I’ve returned to this book and that particular passage many times over the years, and I used to get pretty emotional reading it, because something about it resonated with me deeply. One of the things we struggle with when we hide away a big piece of ourselves from everyone is the conviction that no one ever really knows who we are. And no one can really love us, since we are unknown. And in the absence of that love, that knowledge from the outside that functions as a mirror of the self, it becomes difficult to know for myself who I am. Every expression from another person which bears on this topic is subtly bracketed, treated as non-evidentiary, or tossed aside as of little significance.
The result is that the feeling of loneliness one has inside is perpetually magnified and reinforced. No one really knows me (even when they have known me for years). No one really understands me (even when they understand quite well). No one really loves me (even when their love is explicit and present). I think what was so shocking to me about rereading that letter from 2008 was the discovery of evidence that yes, here was someone who did understand me and did love me in his own way, even if it wasn’t the romantic, unitive love I wanted deep down. And maybe more shocking was the extent to which his concerns at the time mirrored my own—further evidence of a genuine relationship, further evidence of empathy and mutual understanding.

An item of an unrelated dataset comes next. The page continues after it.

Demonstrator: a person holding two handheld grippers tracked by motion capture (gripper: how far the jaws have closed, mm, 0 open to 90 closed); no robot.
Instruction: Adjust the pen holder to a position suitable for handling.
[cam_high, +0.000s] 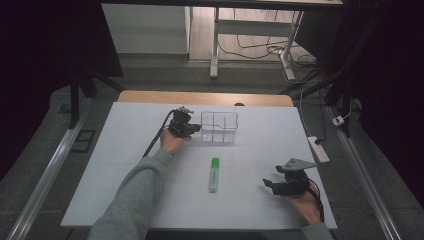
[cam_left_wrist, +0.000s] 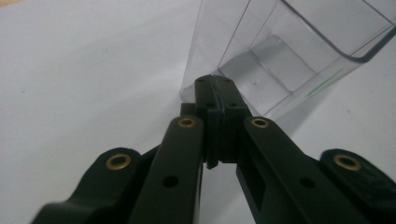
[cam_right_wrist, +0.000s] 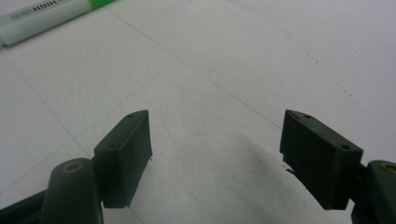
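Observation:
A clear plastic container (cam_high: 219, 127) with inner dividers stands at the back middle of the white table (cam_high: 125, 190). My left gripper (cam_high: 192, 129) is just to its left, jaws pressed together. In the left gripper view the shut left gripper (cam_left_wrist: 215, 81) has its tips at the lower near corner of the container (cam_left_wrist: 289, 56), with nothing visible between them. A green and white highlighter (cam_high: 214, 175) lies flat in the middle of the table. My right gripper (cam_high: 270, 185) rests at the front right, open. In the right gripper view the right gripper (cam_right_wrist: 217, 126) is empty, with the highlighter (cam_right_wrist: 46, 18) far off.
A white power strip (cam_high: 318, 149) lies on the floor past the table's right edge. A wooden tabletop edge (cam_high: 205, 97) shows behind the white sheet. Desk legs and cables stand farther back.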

I’m not really going anywhere in particular with these thoughts. They form one loop in a yarn ball of extremely intricate memories and ideas I may never fully untangle. But I wanted to share them anyway, in part because this discovery was so beautiful to me, and because it represents a kind of liberation from that myth of loneliness I told myself about myself for so long. Which is to say:
Sometimes we are loved, and known, and desired by people close to us even in the absence of our ability to see that love, or to know ourselves. And sometimes we are lucky enough to retain breadcrumbs pointing back to a reality we didn’t know was there, so that we can discover it, years later, hiding beneath all the lies we told ourselves about who we were.